Previous designs, like the HAMR robot, demonstrated forward and backward movement using multiple actuators, but such systems are complex and difficult to miniaturize for untethered operations.
Images show BHMbot’s structure, actuation mechanism, and bouncing motion during its running cycle with high-speed visuals.
According to researchers, backward motion can be enabled by manually adjusting microrobot structures, such as tilting legs or flipping bodies. However, remote control is not practicable. One of the biggest challenges is still finding compact, effective solutions for real-time direction changes.
The current study presents the BHMbot-B, an upgraded BHMbot microrobot that moves forward and backward using frequency-controlled vibration.
Adaptive payload carrier
Insects instinctively retreat when facing obstacles in tight spaces, a behavior mimicked by the BHMbot-B, which is designed to move forward and backward without turning.
The compact robot operates using an electromagnetic actuator, cantilever, and four-bar linkage system. The cantilever moves when alternating current is applied to a coil, which causes the magnet to oscillate. The robot may move forward or backward by swinging its forelegs in different directions while the motion switches between first-order and second-order vibration modes.
When the cantilever and magnet travel in the same direction, a forward friction force is created as the forelegs hit the ground, causing forward movement. Conversely, in the second-order mode, the magnet and cantilever move oppositely, causing the forelegs to surpass their equilibrium position briefly and generate backward friction.
According to researchers, high-speed camera analysis confirms the distinct gaits for both movements, demonstrating precise kinematics.
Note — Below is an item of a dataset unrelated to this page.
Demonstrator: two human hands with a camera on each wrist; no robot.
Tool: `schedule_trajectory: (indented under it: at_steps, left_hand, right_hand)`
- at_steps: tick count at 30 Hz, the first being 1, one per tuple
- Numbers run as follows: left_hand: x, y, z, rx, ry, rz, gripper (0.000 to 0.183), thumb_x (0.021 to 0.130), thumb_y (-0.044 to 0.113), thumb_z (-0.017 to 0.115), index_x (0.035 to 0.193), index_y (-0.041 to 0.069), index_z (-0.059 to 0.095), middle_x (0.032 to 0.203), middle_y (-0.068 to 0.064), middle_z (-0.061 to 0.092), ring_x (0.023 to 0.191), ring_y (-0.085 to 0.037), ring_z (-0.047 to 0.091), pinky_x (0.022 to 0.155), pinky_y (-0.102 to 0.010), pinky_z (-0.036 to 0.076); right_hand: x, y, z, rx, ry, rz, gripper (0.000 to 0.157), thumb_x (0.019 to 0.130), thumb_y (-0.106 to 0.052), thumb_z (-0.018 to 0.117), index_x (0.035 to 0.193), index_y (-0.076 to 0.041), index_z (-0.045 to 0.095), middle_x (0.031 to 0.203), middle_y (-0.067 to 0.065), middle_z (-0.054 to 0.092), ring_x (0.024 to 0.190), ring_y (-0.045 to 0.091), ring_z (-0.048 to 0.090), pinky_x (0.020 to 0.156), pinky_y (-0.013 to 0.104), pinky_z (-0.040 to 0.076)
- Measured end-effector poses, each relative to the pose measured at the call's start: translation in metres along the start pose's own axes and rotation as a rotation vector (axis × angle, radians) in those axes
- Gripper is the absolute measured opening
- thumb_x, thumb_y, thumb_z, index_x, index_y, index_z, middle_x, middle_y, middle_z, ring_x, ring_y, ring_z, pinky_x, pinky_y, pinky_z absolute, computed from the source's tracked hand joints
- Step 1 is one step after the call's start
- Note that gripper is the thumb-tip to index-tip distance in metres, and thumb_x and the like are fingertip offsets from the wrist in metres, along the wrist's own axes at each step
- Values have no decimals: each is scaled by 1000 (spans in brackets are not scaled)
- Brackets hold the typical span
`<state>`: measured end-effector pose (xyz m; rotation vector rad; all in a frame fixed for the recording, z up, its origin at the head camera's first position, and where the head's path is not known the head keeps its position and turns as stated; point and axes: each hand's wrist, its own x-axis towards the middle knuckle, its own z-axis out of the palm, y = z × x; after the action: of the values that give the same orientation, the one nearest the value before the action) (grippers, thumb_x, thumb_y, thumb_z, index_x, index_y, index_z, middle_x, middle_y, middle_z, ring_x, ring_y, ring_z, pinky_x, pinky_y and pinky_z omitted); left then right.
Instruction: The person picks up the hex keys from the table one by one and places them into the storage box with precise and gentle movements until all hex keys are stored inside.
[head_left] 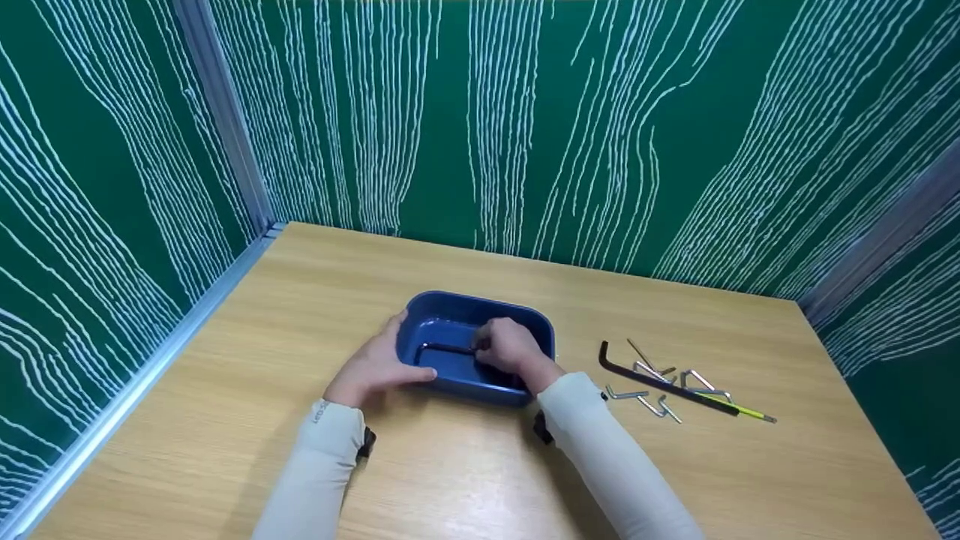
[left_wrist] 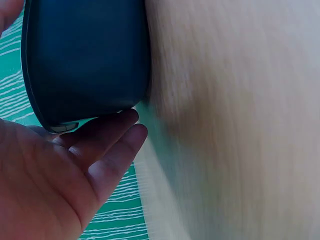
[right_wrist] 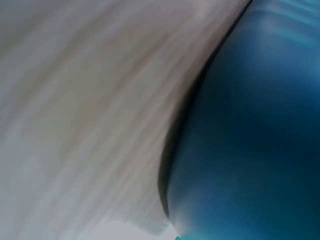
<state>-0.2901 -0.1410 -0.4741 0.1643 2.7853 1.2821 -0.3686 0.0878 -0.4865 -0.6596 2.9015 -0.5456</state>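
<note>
A blue plastic bin [head_left: 480, 391] sits on the table with its opening upward. My left hand [head_left: 375, 366] holds its left end, the thumb at the front rim and the fingers along the outer wall. In the left wrist view, the fingers [left_wrist: 112, 150] lie against the bin's outside. Inside the bin is a dark L-shaped hex key [head_left: 448, 347], its bent end to the left. My right hand [head_left: 511, 346] reaches over the rim and pinches the key's right end, which the fingers hide. The right wrist view shows only the bin wall [right_wrist: 250, 140] and blurred table.
Right of the bin lies a loose pile: a large black hex key [head_left: 652, 381], several small silver hex keys [head_left: 628, 394] and a yellow-green rod [head_left: 756, 413]. Green walls [head_left: 442, 150] with white lines stand behind and at both sides of the wooden table [head_left: 450, 480].
</note>
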Motion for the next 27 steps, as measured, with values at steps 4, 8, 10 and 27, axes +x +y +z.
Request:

The design enables efficient recovery from dead ends in confined environments.
Untethered forward and backward running of the microrobot.
With speed tuned close to cantilever resonant frequencies, the BHMbot-B microrobot reaches remarkable running speeds of 38.7 BL/s forward at 163 Hz and 44 BL/s backward at 680 Hz. Because of the efficient foreleg-ground contact during travel, backward speeds are higher than forward ones.
The team highlights that the robot’s hind legs were designed with tiny rollers to minimize friction and increase load-bearing capability for untethered operation. It can transport loads up to 32 times its mass, including a 5.18-g metal column, while maintaining 3.2 BL/s speed and supporting more than five times its body weight. Because of its design, BHMbot-B is positioned as a top microrobot for agility and payload efficiency in tight locations.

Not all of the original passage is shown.